# Should I put him back in diapers? Potty training freakout...



## Pumpkin_Pie (Oct 10, 2006)

DS decided to potty train about a month ago on his own. He will be three next week, and has had quite a few false starts. This time, he was pretty close to 100% with telling me when he had to pee and poop for quite a while, but for the past few days, he is suddenly pooping in his underwear every...single...time. It is driving me INSANE! Tonight, he pooped, and his underwear were a little loose around his legs (he is skinny), and it rolled down his pant leg and onto a very nice hand tufted wool rug. I got up, accidentally kneeled in it, ground it into the rug, got poop all over my brand new jeans, and just lost it.









If he is naked, he is 100%, he will use the potty without fail every time, and without me asking him to go. No reminders at all. If he is in underwear, he will pee when he needs to, although I will tend to remind him to try about every hour or two, depending on how busy we are. With poop though, it is sheer luck. If I catch him when he needs to go, he will poop in the potty, but if I ask him to pee and he needs to poop five minutes later, it will be in his underwear.

Honestly, I am ready to just put him back in diapers. I hate getting so frustrated at him, but cleaning up poopy underwear multiple times a day (he poops three to four times a day) is just getting so gross. Tonight was so, so, so, so beyond what I wanted to deal with. I sent him to bed without nursing and put him in a pull up, which he usually wears to bed anyway.
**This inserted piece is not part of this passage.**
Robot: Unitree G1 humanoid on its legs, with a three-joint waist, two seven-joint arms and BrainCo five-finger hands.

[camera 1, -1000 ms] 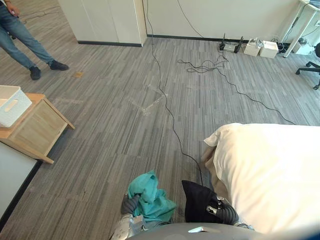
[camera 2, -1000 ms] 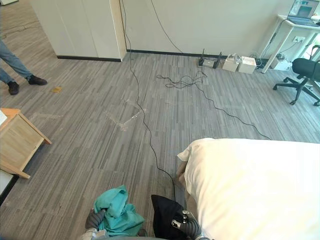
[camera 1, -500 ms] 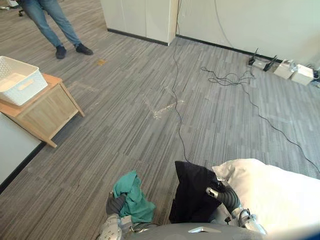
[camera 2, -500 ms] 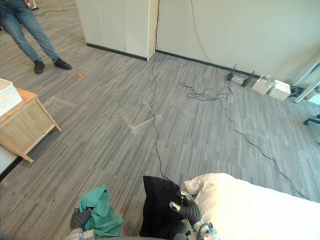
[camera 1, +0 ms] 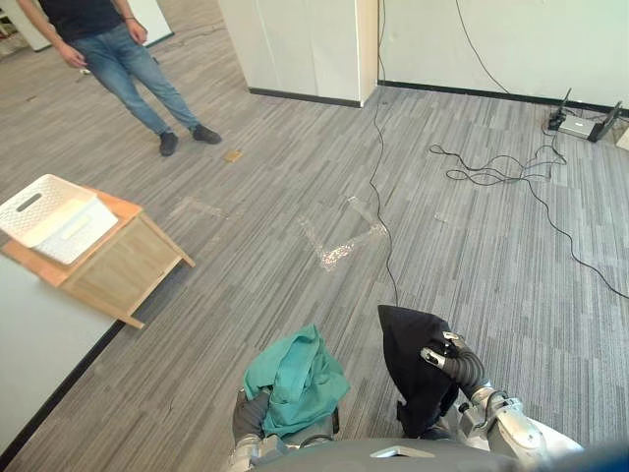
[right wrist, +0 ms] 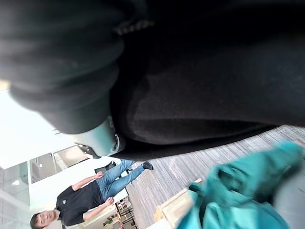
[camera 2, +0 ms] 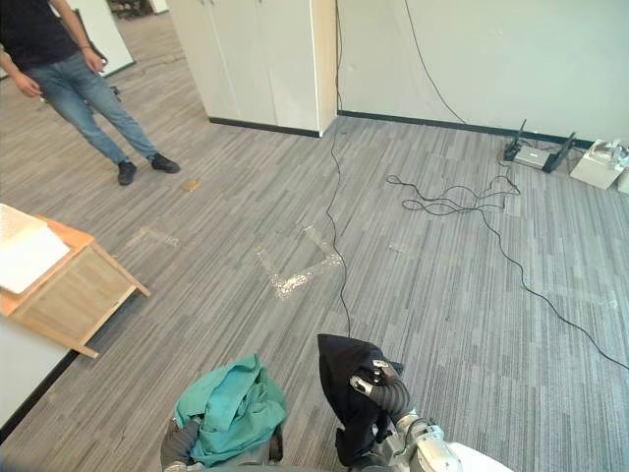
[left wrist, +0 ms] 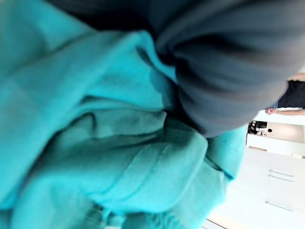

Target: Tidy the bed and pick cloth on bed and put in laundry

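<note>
Both cloths are off the bed: a crumpled teal cloth (camera 1: 295, 379) lies over the left hand (camera 1: 250, 415), and a black cloth (camera 1: 413, 369) hangs from the right hand (camera 1: 447, 360). The cloth covers each hand, so I cannot tell its grasp. I judge the putting in is not yet done. The white plastic basket (camera 1: 34, 202) on the low wooden table (camera 1: 123, 270) stands well apart, with perhaps something white inside.

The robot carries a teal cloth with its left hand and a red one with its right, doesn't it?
Not quite: the cloth at the right hand is a black cloth, not red, as the left eye view shows. The teal cloth is indeed with the left hand.
</note>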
He would be heartbroken to wear diapers during the day, and he has said that he loves wearing underwear. I am just not sure where to go from here.

Will it suddenly click one day? How can I get him from naked potty training to fully clothed potty training? I am feeling so lost and I also feel terrible that I got angry at him.


----------



## 95191 (Nov 8, 2007)

Quote:

Tonight was so, so, so, so beyond what I wanted to deal with. I sent him to bed without nursing

sad


----------



## Pumpkin_Pie (Oct 10, 2006)

Quote:


Originally Posted by *serenbat* 
sad









I know. He didn't cry, he just climbed into bed with a very sad look on his face and then asked for a cup of milk and I said I would bring him one later. I just went up to apologize to him and nurse him down and he is asleep.
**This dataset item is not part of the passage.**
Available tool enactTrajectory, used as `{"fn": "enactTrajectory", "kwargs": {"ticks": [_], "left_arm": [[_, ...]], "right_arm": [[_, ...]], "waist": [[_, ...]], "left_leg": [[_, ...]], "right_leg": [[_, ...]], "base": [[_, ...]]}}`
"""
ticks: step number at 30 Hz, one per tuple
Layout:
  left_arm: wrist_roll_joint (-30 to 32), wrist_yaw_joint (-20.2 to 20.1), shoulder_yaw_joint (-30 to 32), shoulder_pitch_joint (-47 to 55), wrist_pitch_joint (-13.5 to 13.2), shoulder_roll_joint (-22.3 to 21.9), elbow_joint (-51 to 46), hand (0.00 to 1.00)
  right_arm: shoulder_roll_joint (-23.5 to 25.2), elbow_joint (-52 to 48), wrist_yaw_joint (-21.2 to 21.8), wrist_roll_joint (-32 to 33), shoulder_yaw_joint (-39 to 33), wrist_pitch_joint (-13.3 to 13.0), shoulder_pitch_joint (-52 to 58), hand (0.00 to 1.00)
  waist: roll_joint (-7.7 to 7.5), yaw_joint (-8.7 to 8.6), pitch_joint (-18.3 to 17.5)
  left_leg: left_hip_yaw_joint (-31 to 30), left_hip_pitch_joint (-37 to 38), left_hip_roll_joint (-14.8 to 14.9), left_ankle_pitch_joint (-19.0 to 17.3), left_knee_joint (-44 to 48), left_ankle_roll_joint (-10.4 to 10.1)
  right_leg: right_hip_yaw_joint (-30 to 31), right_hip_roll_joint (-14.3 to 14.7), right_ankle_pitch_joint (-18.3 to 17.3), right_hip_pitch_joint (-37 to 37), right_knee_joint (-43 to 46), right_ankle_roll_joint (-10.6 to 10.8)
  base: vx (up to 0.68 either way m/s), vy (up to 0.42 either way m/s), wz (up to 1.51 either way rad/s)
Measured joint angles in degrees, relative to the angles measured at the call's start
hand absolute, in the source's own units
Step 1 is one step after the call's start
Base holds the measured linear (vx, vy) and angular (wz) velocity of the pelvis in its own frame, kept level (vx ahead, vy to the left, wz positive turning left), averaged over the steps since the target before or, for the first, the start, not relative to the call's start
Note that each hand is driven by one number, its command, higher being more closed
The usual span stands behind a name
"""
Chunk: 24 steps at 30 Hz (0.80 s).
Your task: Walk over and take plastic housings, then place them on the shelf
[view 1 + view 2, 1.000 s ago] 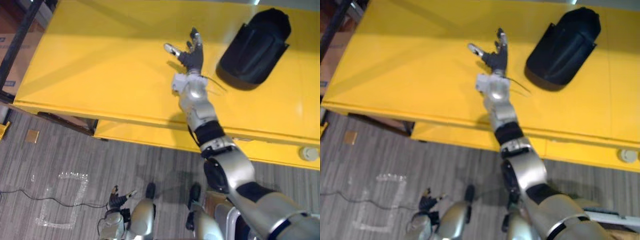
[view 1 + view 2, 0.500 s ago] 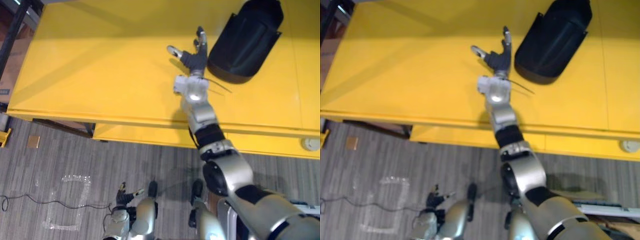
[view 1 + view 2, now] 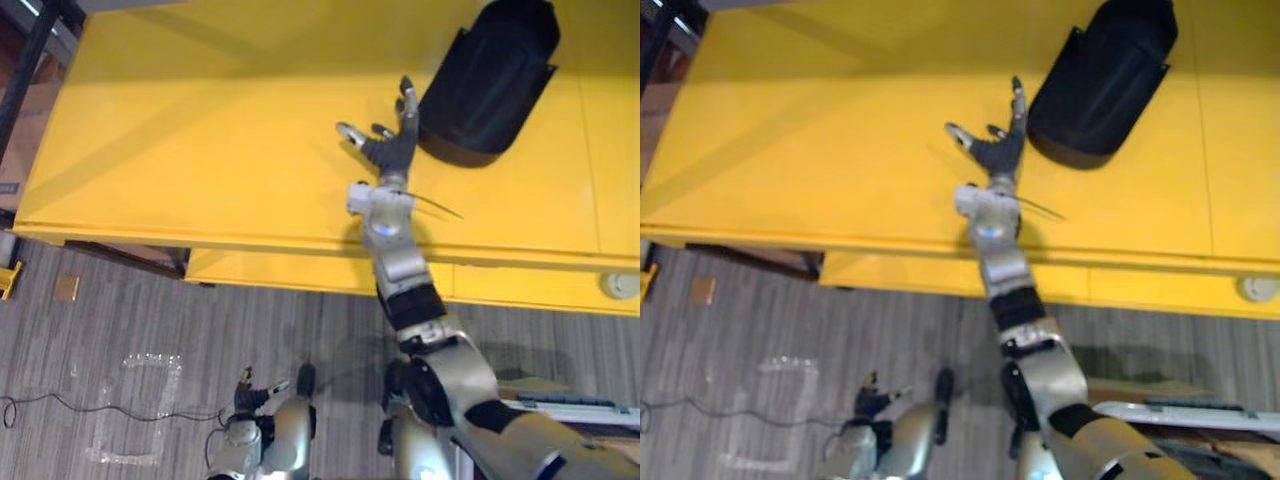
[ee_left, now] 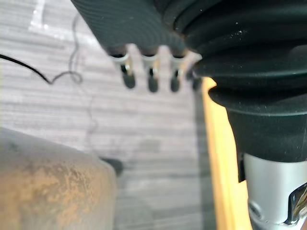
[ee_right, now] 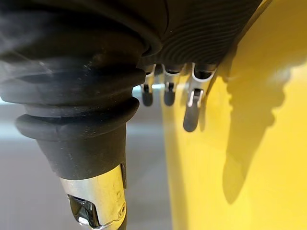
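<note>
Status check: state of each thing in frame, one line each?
plastic housing: lying on the yellow table, not gripped.
right robot hand: open, fingers spread over the table, one fingertip next to the housing's edge; contact unclear.
left robot hand: open, empty, low over the floor.

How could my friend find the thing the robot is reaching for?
Look at the big yellow table. Toward its right end, just past the open right hand, lies the plastic housing. It is the only black, curved shell there.
</note>
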Motion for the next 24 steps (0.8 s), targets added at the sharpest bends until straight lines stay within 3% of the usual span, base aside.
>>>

I feel like the crappiest mama ever right now.


----------



## MeepyCat (Oct 11, 2006)

My kid is eight days older than yours, and mama, I think that potty training is (so far) THE test of will and sanity for parents. DS wants to wear underpants, he loves them so, but he's not even hit-or-miss, it's just all miss. I let him pee all over everything for a week and then I put him back in diapers. We'll try again later.

If I had a good set of suggestions, I'd be trying them at home. Right now all I've got is sympathy. You and your boy will make things up tomorrow. And rumor has that we get past this stage eventually.


----------



## Freud (Jan 21, 2008)

Quote:


Originally Posted by *Pumpkin_Pie* 
Honestly, I am ready to just put him back in diapers. I hate getting so frustrated at him, but cleaning up poopy underwear multiple times a day (he poops three to four times a day) is just getting so gross. Tonight was so, so, so, so beyond what I wanted to deal with. I sent him to bed without nursing and put him in a pull up, which he usually wears to bed anyway. He would be heartbroken to wear diapers during the day, and he has said that he loves wearing underwear. I am just not sure where to go from here.
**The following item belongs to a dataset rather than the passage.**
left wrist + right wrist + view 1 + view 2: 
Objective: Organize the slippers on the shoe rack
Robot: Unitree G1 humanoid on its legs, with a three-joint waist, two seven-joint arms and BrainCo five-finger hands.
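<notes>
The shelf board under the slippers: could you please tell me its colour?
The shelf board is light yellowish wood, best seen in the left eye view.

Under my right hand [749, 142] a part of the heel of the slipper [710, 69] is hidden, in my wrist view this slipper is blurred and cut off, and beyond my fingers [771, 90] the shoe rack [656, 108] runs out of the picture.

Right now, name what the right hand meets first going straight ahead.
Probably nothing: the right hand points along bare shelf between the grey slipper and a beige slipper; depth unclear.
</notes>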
Will it suddenly click one day? How can I get him from naked potty training to fully clothed potty training? I am feeling so lost and I also feel terrible that I got angry at him.









I think you sort of answered your own question. Diapers won't really help him potty learn, and he IS still just learning, and will make him feel bad. Usually kids will take 1 step forward and 2 steps backward when they're making developmental progress. He'll get it soon, he's almost there. Punishment won't work for this. Just consistency and patience.


----------



## Carrie Posey (Jul 10, 2004)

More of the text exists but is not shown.